I have some JSON stored in a database column that looks like this:
pokeapi=# SELECT height FROM pokeapi_pokedex WHERE species = 'Ninetales';
-[ RECORD 1 ]------------------------------------------
height | {"default": {"feet": "6'07\"", "meters": 2.0}}
As part of a 'generation' algorithm I'm working on I'd like to take this value into a %hash, multiply it by (0.9..1.1).rand (to allow for a 'natural 10% variance in the height), and then create a new %hash in the same structure. My select-height method looks like this:
method select-height(:$species, :$form = 'default') {
my %heights = $.data-source.get-height(:$species, :$form);
my %height = %heights * (0.9..1.1).rand;
say %height;
}
Which actually calls my get-height routine to get the 'average' heights (in both metric and imperial) for that species.
method get-height (:$species, :$form) {
my $query = dbh.prepare(qq:to/STATEMENT/);
SELECT height FROM pokeapi_pokedex WHERE species = ?;
STATEMENT
$query.execute($species);
my %height = from-json($query.row);
my %heights = self.values-or-defaults(%height, $form);
return %heights;
}
However I'm given the following error on execution (I assume because I'm trying to multiple the hash as a whole rather than the individual elements of the hash):
$ perl6 -I lib/ examples/height-weight.p6
{feet => 6'07", meters => 2}
Odd number of elements found where hash initializer expected:
Only saw: 1.8693857987465123e0
in method select-height at /home/kane/Projects/kawaii/p6-pokeapi/lib/Pokeapi/Pokemon/Generator.pm6 (Pokeapi::Pokemon::Generator) line 22
in block <unit> at examples/height-weight.p6 line 7
Is there an easier (and working) way of doing this without duplicating my code for each element? :)
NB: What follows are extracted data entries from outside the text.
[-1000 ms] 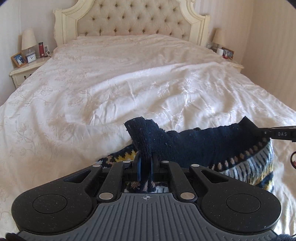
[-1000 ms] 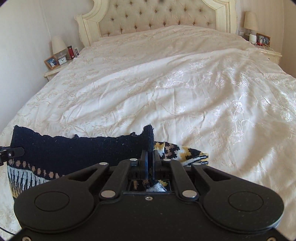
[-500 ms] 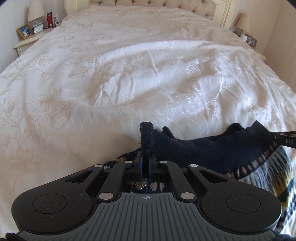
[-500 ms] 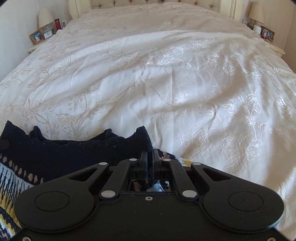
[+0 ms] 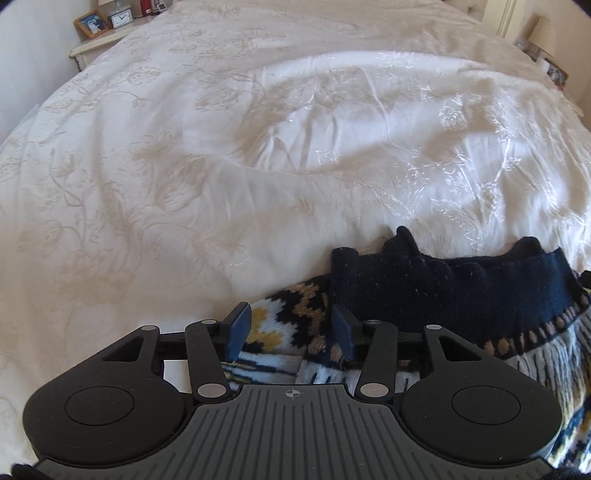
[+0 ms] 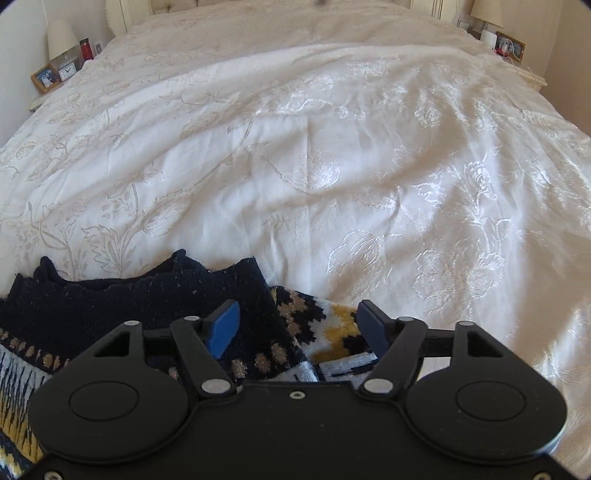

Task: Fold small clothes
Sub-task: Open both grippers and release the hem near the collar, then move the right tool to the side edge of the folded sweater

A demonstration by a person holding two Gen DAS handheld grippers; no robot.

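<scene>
Both grippers are spread wide right now, nothing pinched in either; the left gripper (image 5: pixel 291 330) sits low over the near edge of the patterned knit sweater (image 5: pixel 443 291), blue pads apart with the yellow, white and navy pattern showing between them; the right gripper (image 6: pixel 297 326) is the same story, its fingers wide apart over the other end of the sweater (image 6: pixel 147 295), its left pad (image 6: pixel 221 328) right against the navy band and the other out over the patterned bit; the sweater lies at the near end of the bed, on the cream embroidered bedspread (image 5: pixel 258 147), with its dark navy ribbed band folded over on top and a bit rumpled along the far edge, the patterned part peeking out below and to the sides; rest of the bedspread (image 6: pixel 332 147) is just wrinkles and floral stitching; way back there's a nightstand with a photo frame (image 5: pixel 90 23) and a small clock (image 5: pixel 121 20) on one side, and another framed photo (image 6: pixel 509 46) with a lamp (image 6: pixel 487 14) on the other
</scene>
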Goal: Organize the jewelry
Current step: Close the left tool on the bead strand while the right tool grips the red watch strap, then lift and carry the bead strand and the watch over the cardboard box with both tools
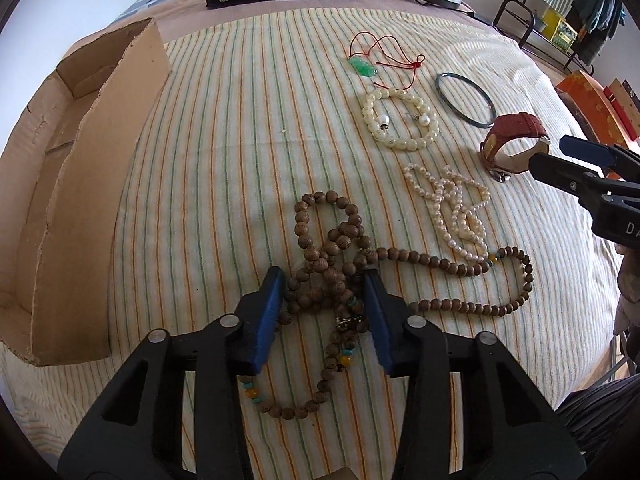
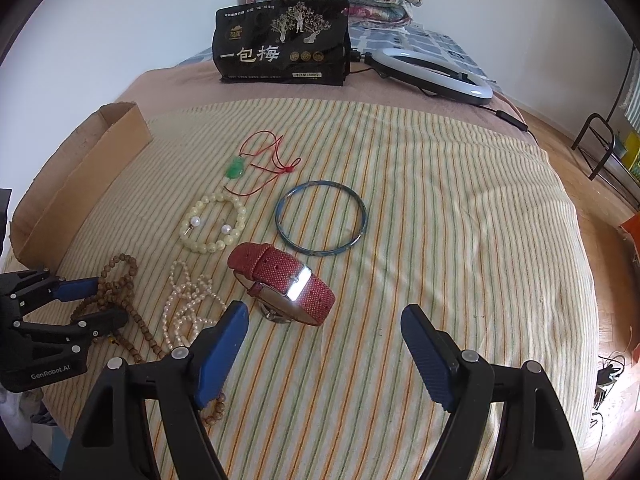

Firstly, there is an issue with logic of your code. Initially, you are getting a hash of values, "feet": "6'07\"", "meters": 2.0 parsed out of json, with meters being a number and feet being a string. Next, you are trying to multiply it on a random value... And while it will work for a number, it won't for a string. Perl 6 allomorphs allow you to do that, actually: say "5" * 3 will return 15, but X"Y' pattern is complex enough for Perl 6 to not naturally understand it.
So you likely need to convert it before processing, and to convert it back afterwards.
The second thing is exact line that leads to the error you are observing.
Consider this:
my %a = a => 5;
%a = %a * 10 => 5; # %a becomes a hash with a single value of 10 => 5
# It happens because when a Hash is used in math ops, its size is used as a value
# Thus, if you have a single value, it'll become 1 * 10, thus 10
# And for %a = a => 1, b => 2; %a * 5 will be evaluated to 10
%a = %a * 10; # error, the key is passed, but not a value
To work directly on hash values, you want to use map method and process every pair, for example: %a .= map({ .key => .value * (0.9..1.1).rand }).
Of course, it can be golfed or written in another manner, but the main issue is resolved this way.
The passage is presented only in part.